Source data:
---------------

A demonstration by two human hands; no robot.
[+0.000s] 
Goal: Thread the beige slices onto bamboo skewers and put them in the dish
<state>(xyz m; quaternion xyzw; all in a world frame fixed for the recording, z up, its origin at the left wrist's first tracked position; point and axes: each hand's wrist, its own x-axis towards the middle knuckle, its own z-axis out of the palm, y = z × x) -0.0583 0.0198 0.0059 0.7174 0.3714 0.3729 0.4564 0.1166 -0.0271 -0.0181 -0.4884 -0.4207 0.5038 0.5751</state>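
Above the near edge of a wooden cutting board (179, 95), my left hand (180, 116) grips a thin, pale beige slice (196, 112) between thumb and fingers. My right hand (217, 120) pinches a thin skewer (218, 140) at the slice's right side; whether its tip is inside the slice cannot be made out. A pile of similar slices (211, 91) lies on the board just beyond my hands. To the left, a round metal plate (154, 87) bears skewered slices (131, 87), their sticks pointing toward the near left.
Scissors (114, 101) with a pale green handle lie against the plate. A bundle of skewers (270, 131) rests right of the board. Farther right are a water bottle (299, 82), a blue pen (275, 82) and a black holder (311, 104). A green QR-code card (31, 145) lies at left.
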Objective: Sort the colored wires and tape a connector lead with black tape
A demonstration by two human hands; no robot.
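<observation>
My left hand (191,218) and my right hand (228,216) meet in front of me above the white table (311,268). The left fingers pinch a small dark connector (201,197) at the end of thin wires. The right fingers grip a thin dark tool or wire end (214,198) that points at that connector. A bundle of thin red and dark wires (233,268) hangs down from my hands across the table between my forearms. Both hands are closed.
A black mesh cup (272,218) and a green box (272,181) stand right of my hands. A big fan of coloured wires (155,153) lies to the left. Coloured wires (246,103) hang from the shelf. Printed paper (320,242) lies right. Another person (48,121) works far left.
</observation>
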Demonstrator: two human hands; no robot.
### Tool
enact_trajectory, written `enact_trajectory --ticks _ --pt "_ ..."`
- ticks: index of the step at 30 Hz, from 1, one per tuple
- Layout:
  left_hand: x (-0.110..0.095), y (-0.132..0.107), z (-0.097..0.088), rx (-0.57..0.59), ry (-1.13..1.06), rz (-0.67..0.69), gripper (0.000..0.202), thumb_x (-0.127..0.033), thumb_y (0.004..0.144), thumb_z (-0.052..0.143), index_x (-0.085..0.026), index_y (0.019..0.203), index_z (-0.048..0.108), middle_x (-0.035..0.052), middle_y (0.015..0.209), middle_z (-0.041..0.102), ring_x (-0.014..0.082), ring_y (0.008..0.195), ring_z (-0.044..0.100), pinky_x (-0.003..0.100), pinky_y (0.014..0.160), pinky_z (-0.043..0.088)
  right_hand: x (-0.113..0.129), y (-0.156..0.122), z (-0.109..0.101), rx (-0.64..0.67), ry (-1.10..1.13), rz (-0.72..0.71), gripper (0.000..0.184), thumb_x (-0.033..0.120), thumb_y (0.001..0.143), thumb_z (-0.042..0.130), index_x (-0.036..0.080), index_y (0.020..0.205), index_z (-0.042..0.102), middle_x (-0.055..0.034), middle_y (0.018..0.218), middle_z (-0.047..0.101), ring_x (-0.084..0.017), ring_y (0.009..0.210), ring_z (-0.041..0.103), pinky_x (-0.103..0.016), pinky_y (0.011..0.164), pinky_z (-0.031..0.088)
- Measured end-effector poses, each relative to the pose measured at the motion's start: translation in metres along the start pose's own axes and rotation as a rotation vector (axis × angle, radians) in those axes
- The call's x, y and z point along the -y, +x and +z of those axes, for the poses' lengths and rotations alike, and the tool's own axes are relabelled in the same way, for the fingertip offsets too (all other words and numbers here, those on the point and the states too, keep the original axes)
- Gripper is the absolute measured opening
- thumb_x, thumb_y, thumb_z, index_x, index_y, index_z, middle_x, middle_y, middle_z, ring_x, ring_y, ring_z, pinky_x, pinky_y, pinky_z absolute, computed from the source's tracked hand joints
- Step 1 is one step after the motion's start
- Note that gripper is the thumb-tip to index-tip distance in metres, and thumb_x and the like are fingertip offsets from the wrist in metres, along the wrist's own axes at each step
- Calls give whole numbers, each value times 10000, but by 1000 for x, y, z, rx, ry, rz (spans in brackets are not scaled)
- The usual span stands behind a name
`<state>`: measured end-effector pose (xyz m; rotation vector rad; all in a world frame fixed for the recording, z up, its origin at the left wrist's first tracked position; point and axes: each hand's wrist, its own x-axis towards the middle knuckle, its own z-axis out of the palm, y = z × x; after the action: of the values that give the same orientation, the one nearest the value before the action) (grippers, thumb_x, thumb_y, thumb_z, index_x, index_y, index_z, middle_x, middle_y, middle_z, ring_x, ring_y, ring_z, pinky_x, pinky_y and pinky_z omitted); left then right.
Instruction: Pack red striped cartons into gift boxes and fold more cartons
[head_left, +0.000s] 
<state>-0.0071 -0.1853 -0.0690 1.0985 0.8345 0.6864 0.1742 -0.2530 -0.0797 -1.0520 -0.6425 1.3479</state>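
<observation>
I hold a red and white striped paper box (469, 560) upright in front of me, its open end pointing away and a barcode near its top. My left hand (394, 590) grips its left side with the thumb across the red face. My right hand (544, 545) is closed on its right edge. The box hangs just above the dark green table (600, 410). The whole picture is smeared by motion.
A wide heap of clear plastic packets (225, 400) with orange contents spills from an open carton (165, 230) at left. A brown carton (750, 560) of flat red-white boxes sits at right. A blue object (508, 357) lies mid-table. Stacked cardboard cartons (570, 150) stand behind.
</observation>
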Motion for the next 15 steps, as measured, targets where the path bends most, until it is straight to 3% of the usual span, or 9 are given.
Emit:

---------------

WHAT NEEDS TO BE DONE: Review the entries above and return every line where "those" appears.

REPLY:
- Measured end-effector poses, each relative to the pose measured at the motion's start: translation in metres along the start pose's own axes and rotation as a rotation vector (axis × angle, radians) in those axes
- The call's x, y and z point along the -y, +x and +z of those axes, for the poses' lengths and rotations alike, and the tool's own axes are relabelled in the same way, for the fingertip offsets too (all other words and numbers here, those on the point and the states too, keep the original axes)

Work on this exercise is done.